— Task description —
Repeat verbatim, and only, the lines of the data below, beginning at the line that contains "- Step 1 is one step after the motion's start" and stopping after the line that contains "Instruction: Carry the".
### Material provided
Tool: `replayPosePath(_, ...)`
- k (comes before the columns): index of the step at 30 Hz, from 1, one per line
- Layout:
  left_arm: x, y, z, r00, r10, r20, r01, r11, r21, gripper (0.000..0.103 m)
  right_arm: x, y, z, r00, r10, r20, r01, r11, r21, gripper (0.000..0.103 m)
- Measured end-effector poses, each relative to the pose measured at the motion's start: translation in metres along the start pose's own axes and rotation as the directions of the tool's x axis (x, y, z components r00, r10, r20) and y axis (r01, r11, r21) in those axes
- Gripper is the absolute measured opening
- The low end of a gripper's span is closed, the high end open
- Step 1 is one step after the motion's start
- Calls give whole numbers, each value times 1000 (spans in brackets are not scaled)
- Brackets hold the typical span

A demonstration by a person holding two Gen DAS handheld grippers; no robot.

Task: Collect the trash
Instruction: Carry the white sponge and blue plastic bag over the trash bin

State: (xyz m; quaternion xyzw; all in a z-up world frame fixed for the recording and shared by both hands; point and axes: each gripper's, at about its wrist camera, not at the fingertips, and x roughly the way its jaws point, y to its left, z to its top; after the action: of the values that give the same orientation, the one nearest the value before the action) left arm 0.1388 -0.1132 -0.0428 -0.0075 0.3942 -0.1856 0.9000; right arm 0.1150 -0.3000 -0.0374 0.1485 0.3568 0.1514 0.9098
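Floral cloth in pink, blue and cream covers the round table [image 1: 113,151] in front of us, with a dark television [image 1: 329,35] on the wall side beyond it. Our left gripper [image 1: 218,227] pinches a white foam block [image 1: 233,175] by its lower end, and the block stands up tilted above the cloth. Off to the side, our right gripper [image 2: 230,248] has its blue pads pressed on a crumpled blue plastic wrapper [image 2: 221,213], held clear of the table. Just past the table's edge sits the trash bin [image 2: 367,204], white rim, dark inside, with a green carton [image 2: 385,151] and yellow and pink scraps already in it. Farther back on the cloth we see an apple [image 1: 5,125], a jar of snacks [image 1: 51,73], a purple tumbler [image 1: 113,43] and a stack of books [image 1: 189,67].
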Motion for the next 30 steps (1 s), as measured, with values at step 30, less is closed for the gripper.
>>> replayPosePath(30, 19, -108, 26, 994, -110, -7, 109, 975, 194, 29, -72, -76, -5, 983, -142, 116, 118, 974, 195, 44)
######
— Finished task —
- Step 1 is one step after the motion's start
- Calls give whole numbers, each value times 1000 (spans in brackets are not scaled)
- Brackets hold the typical span

A demonstration by a person holding two Gen DAS handheld grippers; no robot.

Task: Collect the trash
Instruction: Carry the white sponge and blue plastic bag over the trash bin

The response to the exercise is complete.